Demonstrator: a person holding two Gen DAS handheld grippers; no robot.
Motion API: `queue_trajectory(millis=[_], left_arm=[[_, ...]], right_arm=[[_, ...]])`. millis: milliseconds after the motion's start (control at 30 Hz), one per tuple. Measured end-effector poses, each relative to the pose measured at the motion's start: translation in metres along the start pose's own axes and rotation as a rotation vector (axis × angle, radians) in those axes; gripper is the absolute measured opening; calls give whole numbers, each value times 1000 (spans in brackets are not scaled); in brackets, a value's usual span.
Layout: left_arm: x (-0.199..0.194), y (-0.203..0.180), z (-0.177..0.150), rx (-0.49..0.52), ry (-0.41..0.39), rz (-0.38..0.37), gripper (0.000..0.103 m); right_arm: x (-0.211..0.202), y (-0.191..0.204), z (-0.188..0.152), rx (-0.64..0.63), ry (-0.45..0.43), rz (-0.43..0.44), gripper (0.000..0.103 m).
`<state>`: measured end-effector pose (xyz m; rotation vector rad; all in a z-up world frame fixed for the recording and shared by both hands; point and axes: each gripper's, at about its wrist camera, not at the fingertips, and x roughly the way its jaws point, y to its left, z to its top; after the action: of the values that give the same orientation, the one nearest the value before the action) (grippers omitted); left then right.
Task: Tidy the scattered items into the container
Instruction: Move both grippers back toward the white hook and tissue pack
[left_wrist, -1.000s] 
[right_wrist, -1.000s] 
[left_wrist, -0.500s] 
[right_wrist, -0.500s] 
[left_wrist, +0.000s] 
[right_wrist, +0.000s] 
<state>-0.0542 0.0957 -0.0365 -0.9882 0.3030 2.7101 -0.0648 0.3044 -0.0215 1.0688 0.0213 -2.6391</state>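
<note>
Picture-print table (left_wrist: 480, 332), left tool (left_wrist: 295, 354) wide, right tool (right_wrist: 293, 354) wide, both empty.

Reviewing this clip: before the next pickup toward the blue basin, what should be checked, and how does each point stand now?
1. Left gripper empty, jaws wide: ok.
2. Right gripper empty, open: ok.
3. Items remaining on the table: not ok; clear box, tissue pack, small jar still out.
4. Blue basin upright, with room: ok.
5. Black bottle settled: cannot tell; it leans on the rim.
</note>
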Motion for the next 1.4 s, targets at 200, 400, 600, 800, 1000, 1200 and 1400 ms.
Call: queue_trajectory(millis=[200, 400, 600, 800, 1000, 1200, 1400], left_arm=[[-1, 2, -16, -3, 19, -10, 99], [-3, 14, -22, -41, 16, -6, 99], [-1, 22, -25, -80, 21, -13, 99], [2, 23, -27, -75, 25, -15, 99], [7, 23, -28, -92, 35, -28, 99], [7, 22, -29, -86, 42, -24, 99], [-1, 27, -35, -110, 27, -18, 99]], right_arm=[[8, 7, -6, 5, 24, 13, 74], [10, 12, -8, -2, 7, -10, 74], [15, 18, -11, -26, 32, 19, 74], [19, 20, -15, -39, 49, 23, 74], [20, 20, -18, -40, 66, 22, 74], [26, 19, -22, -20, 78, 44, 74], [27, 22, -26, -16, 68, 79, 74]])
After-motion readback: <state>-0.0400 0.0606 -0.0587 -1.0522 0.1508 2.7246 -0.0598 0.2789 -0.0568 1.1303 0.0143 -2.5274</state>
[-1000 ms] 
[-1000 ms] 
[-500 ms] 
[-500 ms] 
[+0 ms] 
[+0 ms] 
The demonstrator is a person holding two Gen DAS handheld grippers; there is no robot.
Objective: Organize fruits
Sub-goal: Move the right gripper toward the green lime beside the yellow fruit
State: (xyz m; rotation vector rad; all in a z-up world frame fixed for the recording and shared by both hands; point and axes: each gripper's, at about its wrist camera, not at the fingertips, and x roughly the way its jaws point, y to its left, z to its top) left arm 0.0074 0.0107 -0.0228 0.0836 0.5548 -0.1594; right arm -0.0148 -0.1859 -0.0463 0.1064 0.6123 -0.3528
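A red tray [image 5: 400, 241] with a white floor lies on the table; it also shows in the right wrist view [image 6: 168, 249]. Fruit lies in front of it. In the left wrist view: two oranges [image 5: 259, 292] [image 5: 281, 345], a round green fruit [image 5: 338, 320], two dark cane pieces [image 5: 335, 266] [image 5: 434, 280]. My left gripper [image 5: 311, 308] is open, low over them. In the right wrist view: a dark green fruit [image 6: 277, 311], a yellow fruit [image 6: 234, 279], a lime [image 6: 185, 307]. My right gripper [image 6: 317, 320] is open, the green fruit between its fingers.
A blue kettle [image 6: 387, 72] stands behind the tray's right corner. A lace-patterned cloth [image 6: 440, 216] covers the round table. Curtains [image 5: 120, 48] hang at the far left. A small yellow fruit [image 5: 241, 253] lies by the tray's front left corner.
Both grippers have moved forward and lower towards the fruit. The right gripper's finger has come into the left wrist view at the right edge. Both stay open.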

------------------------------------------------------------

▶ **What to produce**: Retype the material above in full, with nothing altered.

▶ **Solved problem**:
Demonstrator: a person holding two Gen DAS handheld grippers; no robot.
Motion API: `queue_trajectory(millis=[_], left_arm=[[_, ...]], right_arm=[[_, ...]])`. millis: milliseconds after the motion's start (control at 30 Hz), one per tuple. Measured end-effector poses, each relative to the pose measured at the motion's start: translation in metres along the start pose's own axes and rotation as a rotation vector (axis × angle, radians) in those axes; gripper is the absolute measured opening; calls give whole numbers, each value times 1000 (spans in brackets are not scaled); in brackets, a value's usual span.
Layout: left_arm: x (-0.199..0.194), y (-0.203..0.180), z (-0.177..0.150), rx (-0.49..0.52), ry (-0.41..0.39), rz (-0.38..0.37), gripper (0.000..0.103 m); right_arm: x (-0.211..0.202), y (-0.191..0.204), z (-0.188..0.152), rx (-0.64..0.63), ry (-0.45..0.43), rz (-0.43..0.44), gripper (0.000..0.103 m).
`<state>`: measured end-effector pose (xyz m; rotation vector rad; all in a z-up world frame fixed for the recording and shared by both hands; point and axes: each gripper's, at about its wrist camera, not at the fingertips, and x roughly the way its jaws point, y to its left, z to its top; after the action: of the values that give the same orientation, the one nearest the value before the action) (grippers omitted); left then right.
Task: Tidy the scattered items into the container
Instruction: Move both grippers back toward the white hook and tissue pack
[left_wrist, -1.000s] 
[right_wrist, -1.000s] 
[left_wrist, -0.500s] 
[right_wrist, -0.500s] 
[left_wrist, +0.000s] 
[right_wrist, +0.000s] 
<state>-0.0542 0.0957 -0.0365 -0.9882 0.3030 2.7101 -0.0648 0.3044 -0.0215 1.0688 0.0213 -2.6391</state>
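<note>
Picture-print table (left_wrist: 480, 332), left tool (left_wrist: 295, 354) wide, right tool (right_wrist: 293, 354) wide, both empty.

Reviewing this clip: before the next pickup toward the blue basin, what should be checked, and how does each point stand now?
1. Left gripper empty, jaws wide: ok.
2. Right gripper empty, open: ok.
3. Items remaining on the table: not ok; clear box, tissue pack, small jar still out.
4. Blue basin upright, with room: ok.
5. Black bottle settled: cannot tell; it leans on the rim.
</note>
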Motion for the next 1.4 s, targets at 200, 400, 600, 800, 1000, 1200 and 1400 ms.
Call: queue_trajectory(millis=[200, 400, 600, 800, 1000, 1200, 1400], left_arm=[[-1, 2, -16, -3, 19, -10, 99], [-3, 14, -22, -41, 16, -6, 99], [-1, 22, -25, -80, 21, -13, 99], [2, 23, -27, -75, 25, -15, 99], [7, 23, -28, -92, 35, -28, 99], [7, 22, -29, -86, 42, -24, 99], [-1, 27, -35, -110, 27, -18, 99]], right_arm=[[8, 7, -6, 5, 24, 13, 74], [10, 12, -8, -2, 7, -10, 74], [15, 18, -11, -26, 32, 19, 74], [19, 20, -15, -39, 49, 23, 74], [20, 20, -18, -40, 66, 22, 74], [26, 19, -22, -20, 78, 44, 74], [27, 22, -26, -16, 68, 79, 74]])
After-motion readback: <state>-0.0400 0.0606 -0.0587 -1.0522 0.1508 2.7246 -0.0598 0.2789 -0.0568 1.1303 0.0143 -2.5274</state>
[-1000 ms] 
[-1000 ms] 
[-500 ms] 
[-500 ms] 
[+0 ms] 
[+0 ms] 
The demonstrator is a person holding two Gen DAS handheld grippers; there is no robot.
Objective: Organize fruits
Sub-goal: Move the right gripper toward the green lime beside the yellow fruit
State: (xyz m; rotation vector rad; all in a z-up world frame fixed for the recording and shared by both hands; point and axes: each gripper's, at about its wrist camera, not at the fingertips, and x roughly the way its jaws point, y to its left, z to its top) left arm 0.0074 0.0107 -0.0228 0.0836 0.5548 -0.1594; right arm -0.0148 -0.1859 -0.0463 0.1064 0.6123 -0.3528
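A red tray [image 5: 400, 241] with a white floor lies on the table; it also shows in the right wrist view [image 6: 168, 249]. Fruit lies in front of it. In the left wrist view: two oranges [image 5: 259, 292] [image 5: 281, 345], a round green fruit [image 5: 338, 320], two dark cane pieces [image 5: 335, 266] [image 5: 434, 280]. My left gripper [image 5: 311, 308] is open, low over them. In the right wrist view: a dark green fruit [image 6: 277, 311], a yellow fruit [image 6: 234, 279], a lime [image 6: 185, 307]. My right gripper [image 6: 317, 320] is open, the green fruit between its fingers.
A blue kettle [image 6: 387, 72] stands behind the tray's right corner. A lace-patterned cloth [image 6: 440, 216] covers the round table. Curtains [image 5: 120, 48] hang at the far left. A small yellow fruit [image 5: 241, 253] lies by the tray's front left corner.
Both grippers have moved forward and lower towards the fruit. The right gripper's finger has come into the left wrist view at the right edge. Both stay open.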

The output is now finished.